Circle and Square Go on a Journey, 2014
This book is a quarter red leather tightback with black paste paper covers. The text is the story of Circle and Square on their journey together created using mixed media and collage as well as a hole punch. Circle and Square was juried by Meg White into the Concord Art Association’s 2014 Roddy competition.
She says, “the goal was to tell a visual narrative after I had heard a talk given by the photographer Jeff Wall, who said he simplified his compositions down to basic shapes. I interpreted that to mean using only circles and squares to tell a story. I thought about the different ways I could do that: either by drawing and/or incorporating collage. This structure started out as a model of a binding I learned at the North Bennet Street School where I earned a certificate in bookbinding. Because of it’s flexible spine I thought it made for a good text block for drawing. Typically, I make my text blocks before binding them, and this was unusual for me to create the text after binding the book.”
Circle Has A Dream, 2015
Drawing cut into pieces to create 2 signatures sewn into a 2-pamphlet structure.
The covers fold out to become their own double page spreads, and two pages from each signature are sewn together on the fore edge. After sewing the book together, more drawings and collage work was incorporated, as well as a handwritten quote by David Ireland as the text.
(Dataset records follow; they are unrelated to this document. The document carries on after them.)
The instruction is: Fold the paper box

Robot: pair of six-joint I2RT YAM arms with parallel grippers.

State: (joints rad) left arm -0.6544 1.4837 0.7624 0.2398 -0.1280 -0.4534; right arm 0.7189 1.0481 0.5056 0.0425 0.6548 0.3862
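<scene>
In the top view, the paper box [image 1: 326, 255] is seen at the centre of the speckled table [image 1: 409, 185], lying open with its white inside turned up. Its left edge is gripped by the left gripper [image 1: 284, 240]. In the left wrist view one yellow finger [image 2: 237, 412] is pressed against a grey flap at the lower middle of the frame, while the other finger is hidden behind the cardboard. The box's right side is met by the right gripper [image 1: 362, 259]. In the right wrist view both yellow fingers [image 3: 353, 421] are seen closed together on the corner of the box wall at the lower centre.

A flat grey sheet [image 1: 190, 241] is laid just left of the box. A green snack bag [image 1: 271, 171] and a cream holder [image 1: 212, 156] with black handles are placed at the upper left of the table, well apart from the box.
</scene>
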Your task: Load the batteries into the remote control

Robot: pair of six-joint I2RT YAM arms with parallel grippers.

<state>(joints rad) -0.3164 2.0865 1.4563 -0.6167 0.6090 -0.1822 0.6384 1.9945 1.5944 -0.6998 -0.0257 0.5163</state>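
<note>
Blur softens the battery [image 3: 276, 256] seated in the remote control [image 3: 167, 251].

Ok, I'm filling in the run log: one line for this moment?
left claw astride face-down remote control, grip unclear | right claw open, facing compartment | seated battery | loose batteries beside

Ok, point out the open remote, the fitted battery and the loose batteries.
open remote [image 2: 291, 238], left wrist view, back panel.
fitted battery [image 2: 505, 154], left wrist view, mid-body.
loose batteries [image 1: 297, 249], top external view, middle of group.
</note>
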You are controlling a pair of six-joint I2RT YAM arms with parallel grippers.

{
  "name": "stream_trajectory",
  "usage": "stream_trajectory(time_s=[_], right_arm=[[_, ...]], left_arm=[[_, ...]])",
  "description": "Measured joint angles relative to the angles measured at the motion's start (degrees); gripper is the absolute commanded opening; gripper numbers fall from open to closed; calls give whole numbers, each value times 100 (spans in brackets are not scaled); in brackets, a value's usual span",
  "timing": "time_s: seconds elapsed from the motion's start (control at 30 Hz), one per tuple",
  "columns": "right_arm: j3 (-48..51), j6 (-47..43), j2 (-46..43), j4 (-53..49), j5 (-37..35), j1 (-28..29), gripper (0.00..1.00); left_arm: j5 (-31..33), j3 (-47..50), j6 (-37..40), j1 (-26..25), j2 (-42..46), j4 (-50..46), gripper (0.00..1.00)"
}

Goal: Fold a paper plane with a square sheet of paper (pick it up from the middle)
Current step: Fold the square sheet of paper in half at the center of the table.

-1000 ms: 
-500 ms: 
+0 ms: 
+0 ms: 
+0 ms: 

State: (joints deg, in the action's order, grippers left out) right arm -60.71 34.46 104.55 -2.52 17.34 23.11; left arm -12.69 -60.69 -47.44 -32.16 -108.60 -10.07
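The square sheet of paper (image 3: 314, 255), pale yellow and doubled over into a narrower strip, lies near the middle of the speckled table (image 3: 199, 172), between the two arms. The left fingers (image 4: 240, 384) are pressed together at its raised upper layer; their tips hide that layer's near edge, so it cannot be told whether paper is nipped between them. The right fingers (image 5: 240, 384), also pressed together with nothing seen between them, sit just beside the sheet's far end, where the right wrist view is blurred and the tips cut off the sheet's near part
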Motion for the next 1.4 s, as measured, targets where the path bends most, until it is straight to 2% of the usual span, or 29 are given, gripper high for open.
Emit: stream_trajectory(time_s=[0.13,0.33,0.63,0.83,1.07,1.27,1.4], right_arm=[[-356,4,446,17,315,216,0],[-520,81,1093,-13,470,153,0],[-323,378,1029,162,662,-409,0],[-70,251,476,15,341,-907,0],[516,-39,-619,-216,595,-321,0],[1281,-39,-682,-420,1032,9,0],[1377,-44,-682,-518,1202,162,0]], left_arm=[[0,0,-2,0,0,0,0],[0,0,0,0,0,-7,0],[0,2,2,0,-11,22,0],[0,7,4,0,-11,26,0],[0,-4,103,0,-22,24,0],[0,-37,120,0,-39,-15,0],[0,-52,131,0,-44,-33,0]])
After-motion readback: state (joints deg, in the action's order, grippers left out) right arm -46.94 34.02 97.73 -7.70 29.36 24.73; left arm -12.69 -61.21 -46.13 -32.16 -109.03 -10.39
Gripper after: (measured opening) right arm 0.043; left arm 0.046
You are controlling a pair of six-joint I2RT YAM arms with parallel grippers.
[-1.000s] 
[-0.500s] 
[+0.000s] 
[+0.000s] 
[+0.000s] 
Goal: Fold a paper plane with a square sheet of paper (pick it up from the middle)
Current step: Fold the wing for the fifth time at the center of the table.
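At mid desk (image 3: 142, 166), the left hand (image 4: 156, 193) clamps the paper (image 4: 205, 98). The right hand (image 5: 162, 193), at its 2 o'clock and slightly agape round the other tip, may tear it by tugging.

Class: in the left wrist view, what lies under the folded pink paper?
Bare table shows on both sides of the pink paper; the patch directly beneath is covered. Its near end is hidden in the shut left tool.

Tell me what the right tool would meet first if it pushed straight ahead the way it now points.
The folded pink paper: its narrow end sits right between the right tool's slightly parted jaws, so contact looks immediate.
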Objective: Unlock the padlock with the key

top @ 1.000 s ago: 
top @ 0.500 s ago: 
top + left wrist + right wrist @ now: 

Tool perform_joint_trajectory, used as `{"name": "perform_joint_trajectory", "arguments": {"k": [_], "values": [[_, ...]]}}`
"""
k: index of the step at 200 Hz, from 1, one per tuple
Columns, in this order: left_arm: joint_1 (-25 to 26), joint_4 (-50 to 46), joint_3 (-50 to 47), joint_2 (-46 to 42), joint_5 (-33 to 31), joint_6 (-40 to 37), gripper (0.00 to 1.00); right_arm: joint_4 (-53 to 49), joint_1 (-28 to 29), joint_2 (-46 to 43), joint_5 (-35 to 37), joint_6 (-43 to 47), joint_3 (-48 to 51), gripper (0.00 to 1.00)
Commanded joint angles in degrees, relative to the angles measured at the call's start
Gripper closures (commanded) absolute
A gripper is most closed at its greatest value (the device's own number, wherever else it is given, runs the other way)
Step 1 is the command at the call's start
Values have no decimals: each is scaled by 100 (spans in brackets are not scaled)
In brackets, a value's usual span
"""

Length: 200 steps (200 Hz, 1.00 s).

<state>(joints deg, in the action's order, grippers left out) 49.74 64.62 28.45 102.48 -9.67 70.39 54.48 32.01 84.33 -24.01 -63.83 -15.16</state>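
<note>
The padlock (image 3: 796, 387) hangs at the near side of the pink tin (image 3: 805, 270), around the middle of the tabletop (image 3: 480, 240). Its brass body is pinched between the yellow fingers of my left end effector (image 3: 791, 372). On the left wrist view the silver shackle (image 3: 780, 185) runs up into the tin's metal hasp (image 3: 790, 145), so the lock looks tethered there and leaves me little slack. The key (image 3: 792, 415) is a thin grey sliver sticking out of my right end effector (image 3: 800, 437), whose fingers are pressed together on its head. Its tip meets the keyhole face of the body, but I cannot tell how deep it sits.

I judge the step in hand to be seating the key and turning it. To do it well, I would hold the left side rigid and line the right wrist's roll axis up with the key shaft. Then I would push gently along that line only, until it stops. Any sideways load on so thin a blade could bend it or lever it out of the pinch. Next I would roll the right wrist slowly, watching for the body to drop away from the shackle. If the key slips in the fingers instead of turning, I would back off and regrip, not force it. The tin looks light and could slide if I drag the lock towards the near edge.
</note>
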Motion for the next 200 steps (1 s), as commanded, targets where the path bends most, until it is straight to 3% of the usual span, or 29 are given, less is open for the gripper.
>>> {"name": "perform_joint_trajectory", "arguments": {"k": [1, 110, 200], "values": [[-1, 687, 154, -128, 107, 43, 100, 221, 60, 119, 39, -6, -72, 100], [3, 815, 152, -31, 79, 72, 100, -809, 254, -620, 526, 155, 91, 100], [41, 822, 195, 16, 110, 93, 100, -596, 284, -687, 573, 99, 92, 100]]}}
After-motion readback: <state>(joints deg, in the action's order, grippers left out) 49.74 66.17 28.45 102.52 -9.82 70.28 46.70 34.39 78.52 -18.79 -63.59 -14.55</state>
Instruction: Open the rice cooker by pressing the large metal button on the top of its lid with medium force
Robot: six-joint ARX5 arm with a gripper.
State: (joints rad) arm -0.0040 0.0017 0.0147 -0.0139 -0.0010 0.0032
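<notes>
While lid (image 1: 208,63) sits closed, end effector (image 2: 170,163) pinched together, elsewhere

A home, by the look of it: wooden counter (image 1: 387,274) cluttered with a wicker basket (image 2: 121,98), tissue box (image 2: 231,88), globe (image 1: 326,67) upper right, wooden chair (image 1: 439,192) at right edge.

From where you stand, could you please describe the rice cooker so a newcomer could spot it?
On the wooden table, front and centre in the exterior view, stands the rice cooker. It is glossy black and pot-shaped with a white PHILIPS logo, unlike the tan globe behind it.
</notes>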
Previous to her bookbinding life, Rebekah had worked as a textile printer at the Fabric Workshop in Philadelphia. One of the artists she assisted was David Ireland, and she quotes:
“You have to understand that you can only do something for the culture by giving it what it can’t swallow. When you give it what it can swallow, then you are only trying to get approval for yourself, you’re doing nothing for the culture.”
Continuing her story with Circle, Rebekah created a fantastical environment, like in a dream and decided Ireland’s quote was appropriate.
Balance Due
Screenprinted yupo covers and exposed sewing on yupo tapes.
The textblock is both screenprinted and hand-drawn with ink.
This book comes from a new body of work that looks at history and examines the effects of previous actions and their results today. Specifically, she is looking at the shipbuilding history of Newburyport, MA and it’s part in the trades between the US, the far east and India. The chosen color palette reflects the colors found in the dyes used in the textiles, as well as the textiles themselves, such as indigo and the soft yellow/ochre of hemp.